I do not own any of the associated stores and restaurants afore mentioned. Please don't sue; I look for money to buy gum under my sofa.
I haven't written in ages, I've been way too depressed to even bother. Work is hell since Kit was fired; in fact I think I lost my will to live. God, listen to me babble about my problems, Kit isn't the only thing that's gone to shit since the last time I wrote. They fired Teddy too, because apparently he was an asshole. I knew he was an asshole, in fact everyone knew he was an asshole, but he was my kind of asshole. If that wasn't bad enough take one guess as to who they hired to take Teddy's place… That's right the queen of mean, Kate Wilson herself, she's unstoppable now. No one will ever be able to put her in her place again. We are all doomed, with her in charge I'm just waiting to get fired; I don't make my dislike of her private, everyone knows. Wait a minute, your probably wondering why I am waiting to be fired instead of quitting if everything's gone to hell. Well it could possibly have to do with the fact that I am still addicted to this dead-end job, so much so I'm allowing it to cut into the amount of time I spend practicing for basketball season. Now there is a laugh riot, this whole journey into the fast food industry began as a way to make two hundred dollars for Jordan's that I used for basketball practice; isn't that just hilarious.
I bet you're wondering why I am again writing on a piece of receipt paper when I previously declare d I would never write again. I must say I was serious about keeping my promise, till I re-discovered all my little entries two weeks ago. While I read all my little rants on napkins and receipt paper I fell in love with them all over again, how corny is that. So for two weeks I thought about the pros and cons of writing again, eventually I broke down and started writing, this is what you see here. Won't this make the greatest book, the story of the deranged girl who was too addicted to her job to quit; I am so pathetic.

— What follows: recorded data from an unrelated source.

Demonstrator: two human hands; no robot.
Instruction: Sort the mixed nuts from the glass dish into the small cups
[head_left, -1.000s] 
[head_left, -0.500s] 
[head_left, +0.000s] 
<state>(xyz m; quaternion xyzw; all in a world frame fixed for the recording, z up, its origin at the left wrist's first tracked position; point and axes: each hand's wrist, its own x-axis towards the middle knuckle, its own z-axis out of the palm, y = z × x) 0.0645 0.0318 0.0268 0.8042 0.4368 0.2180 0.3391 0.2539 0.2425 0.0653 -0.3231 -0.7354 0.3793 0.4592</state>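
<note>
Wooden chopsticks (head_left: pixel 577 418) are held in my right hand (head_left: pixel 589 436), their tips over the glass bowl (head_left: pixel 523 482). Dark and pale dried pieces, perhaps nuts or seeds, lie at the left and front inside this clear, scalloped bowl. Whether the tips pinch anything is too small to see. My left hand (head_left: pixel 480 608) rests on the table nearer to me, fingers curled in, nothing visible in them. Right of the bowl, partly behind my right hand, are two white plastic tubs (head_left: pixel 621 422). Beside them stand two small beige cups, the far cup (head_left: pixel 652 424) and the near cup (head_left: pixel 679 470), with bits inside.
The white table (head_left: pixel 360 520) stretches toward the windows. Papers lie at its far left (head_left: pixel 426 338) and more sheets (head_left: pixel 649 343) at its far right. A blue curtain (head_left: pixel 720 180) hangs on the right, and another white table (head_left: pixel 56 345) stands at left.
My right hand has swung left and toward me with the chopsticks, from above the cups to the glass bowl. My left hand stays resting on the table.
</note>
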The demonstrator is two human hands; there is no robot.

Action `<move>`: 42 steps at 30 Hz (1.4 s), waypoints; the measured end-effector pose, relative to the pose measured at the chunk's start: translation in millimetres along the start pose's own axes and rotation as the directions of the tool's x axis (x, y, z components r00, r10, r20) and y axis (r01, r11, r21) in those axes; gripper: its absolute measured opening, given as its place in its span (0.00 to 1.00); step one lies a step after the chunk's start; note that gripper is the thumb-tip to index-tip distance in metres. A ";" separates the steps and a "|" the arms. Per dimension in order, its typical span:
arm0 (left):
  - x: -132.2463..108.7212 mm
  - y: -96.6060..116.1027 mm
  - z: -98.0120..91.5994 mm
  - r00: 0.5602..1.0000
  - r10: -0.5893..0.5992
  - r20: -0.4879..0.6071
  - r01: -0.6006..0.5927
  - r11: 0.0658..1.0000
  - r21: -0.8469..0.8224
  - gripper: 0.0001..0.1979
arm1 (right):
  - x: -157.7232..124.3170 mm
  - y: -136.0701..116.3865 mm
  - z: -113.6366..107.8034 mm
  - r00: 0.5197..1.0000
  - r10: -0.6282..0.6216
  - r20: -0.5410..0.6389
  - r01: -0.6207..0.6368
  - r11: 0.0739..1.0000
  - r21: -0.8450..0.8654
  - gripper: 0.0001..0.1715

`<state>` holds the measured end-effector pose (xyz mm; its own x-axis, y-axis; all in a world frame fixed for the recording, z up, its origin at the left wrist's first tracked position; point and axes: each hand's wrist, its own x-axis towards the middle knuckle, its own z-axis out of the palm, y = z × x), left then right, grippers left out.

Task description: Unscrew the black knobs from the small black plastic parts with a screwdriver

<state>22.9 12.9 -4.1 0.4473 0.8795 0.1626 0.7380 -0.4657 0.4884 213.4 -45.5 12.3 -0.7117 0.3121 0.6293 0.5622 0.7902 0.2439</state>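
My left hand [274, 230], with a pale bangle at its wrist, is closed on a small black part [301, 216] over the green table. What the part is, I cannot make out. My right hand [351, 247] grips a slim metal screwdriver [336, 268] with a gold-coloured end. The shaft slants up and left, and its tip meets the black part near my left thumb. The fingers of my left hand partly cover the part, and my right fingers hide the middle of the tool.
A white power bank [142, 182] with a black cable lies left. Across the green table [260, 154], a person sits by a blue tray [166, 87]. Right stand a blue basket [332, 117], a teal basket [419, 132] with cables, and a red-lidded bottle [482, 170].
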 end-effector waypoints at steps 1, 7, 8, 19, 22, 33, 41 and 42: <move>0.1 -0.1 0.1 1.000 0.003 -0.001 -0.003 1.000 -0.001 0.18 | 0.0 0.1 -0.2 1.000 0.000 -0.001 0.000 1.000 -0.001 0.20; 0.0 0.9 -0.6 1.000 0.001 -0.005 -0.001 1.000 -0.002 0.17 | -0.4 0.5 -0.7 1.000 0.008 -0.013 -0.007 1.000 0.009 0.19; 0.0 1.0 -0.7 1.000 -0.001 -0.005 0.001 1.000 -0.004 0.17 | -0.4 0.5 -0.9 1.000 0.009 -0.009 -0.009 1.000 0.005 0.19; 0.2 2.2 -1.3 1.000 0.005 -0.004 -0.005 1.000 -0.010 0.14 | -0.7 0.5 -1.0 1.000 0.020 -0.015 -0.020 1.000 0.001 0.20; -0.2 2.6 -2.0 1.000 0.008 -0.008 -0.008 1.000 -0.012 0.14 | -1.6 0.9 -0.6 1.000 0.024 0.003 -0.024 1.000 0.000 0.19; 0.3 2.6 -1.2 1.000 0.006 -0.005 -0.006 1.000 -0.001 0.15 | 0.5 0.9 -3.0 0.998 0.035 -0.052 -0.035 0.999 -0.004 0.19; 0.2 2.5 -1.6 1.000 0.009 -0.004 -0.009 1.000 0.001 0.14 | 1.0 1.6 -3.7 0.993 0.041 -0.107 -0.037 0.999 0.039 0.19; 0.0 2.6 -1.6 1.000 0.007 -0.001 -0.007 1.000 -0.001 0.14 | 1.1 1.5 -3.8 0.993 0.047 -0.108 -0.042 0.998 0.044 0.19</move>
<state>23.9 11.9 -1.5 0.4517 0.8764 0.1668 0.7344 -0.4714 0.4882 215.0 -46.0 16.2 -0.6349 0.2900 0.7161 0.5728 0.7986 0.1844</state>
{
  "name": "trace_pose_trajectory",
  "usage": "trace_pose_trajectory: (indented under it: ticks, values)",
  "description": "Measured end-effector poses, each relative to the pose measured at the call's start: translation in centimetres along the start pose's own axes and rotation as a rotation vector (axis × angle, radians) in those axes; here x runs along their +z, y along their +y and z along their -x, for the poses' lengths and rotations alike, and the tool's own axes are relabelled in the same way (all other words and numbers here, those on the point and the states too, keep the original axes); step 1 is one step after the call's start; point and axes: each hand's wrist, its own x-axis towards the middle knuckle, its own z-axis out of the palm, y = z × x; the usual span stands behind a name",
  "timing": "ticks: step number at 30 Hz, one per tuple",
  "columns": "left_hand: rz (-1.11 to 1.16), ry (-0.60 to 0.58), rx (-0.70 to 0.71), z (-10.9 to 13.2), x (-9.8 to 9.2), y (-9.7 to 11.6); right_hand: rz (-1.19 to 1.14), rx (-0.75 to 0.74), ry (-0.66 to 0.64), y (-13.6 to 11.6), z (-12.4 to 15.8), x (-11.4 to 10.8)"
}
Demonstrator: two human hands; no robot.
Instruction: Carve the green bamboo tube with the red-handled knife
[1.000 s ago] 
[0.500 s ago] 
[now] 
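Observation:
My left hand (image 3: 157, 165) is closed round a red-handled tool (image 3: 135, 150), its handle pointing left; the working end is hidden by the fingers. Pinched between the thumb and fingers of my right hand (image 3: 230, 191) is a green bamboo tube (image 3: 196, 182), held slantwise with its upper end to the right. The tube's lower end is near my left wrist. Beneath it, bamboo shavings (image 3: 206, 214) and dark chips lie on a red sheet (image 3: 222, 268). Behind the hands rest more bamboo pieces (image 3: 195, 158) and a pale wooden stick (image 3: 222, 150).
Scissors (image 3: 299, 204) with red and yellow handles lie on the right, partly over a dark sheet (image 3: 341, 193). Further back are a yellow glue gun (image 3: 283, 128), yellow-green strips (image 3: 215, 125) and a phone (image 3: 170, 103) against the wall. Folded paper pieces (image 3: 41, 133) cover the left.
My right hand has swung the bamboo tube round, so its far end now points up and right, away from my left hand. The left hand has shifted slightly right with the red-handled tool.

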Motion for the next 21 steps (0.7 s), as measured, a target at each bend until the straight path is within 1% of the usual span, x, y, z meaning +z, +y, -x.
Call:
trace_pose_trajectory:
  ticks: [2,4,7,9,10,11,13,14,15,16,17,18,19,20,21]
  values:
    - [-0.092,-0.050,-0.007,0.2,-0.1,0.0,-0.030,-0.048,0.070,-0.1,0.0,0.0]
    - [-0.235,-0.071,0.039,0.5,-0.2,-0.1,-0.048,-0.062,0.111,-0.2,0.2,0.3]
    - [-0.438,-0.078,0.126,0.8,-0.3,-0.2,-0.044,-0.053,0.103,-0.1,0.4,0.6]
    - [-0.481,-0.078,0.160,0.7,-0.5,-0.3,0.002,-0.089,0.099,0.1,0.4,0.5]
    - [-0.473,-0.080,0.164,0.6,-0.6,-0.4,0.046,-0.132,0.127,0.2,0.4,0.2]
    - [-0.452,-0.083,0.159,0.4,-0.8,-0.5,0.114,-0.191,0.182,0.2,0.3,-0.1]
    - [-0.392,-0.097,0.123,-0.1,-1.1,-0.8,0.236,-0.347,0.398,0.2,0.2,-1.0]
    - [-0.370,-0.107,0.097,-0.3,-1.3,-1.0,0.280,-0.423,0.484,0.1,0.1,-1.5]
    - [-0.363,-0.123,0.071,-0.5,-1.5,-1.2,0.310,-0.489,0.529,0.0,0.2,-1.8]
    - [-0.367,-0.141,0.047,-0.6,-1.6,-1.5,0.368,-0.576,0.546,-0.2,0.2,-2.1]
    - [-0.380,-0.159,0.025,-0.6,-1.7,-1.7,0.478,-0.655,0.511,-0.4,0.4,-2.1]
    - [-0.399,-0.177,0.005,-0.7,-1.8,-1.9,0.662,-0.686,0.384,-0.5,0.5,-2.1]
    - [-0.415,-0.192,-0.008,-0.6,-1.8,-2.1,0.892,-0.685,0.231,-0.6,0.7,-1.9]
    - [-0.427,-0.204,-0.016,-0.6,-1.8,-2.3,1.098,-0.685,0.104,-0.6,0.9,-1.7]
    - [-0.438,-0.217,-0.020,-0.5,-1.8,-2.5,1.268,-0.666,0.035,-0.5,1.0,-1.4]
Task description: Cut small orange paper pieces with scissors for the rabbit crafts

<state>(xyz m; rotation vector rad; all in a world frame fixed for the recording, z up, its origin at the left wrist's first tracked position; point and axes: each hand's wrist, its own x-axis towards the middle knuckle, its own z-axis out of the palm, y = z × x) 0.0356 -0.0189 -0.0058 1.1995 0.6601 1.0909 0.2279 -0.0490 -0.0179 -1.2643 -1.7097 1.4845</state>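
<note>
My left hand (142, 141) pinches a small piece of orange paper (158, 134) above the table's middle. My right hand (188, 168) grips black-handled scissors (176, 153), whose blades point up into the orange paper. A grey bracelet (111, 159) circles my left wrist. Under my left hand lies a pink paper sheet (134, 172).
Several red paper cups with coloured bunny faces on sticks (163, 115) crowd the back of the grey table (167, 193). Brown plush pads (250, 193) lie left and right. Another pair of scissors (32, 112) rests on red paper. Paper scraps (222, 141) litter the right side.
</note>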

Only one good thing in the six months since I last wrote has happened, I have traded shifts. I am no longer a daytime- weekends worker now I'm a four days of the week closer. Another sign of how out of control my addiction has gotten. I see Julie a whole lot less which is a relief, but I still have to indoor the queen of mean. I've only started calling her that recently, I didn't come up with it myself, there is no way I'm creative enough to do that; instead it came from the very clever mouth of a girl named Denise. What is amazing about Denise is that she is two years younger than me and twice as smart as me. That in it self isn't very weird, I'm hardly a rocket scientist. What is weird is the fact that she in some strange way worships me, or at least wants to emulate me. Now that is ironic, this girl is better than me at nearly everything but for some freakish reason she looks up to me. I must confess I haven't really been discouraging her admiration of me. I mean come on if someone looked up to you the way Denise looks up to me would you stop them. The only thing that I dislike about her is her habit of calling me D.D. short for Daz Dower, first of all that is horribly annoying, and second of all that is not my last name, that is my mother's maiden name, I am Daz Thomas not Daz Dower. I told her this like a thousand times but she still calls me D.D. anyway. The worst part is that other people, are picking up on this horrible nickname, in fact Kate calls me D.D. every time she addresses me; the bitch. I wish calling her the queen of mean became as popular as my little nickname has become. Sadly that will never happen everyone is much too cowardly to say it to her face, myself included.
Once again I ponder who these entries are addressed to, heaven knows if one of the employees, or worse yet a manager finds it I'll be totally screwed, there is no way they wouldn't know it's me. I mean I incriminate myself in this entry alone like five times, I am Daz Thomas, yeah real stealth of me.
This whole entry I've been skirting the important issue, what am I gonna do with these entries, I can't just leave them here anymore. If Julie were to order a thorough cleaning of the store I'd bee found out in a moment. Damn it seems I've gotten myself in quite the pickle, ha like my food humor. Anyway, I guess I could destroy each entry after I write it, but I don't think I can bring myself to do it, these retarded little rants have really grown on me. Maybe I could just scribble out all the little spots where I incriminate myself. But that wouldn't work either I'd have to get rid of so much… And then the entry where I talk about my family is out too. Plus someone could still guess it was me. And some day I could be famous, for like creating the perfect alternative to gasoline. Who am I kidding, I'll never be famous, I just really don't want to deface all my neat writing that I so carefully put on napkins and receipt paper. I'll figure out this mess later, my ride is finally here. Time to go home and pass out for five hours before school starts.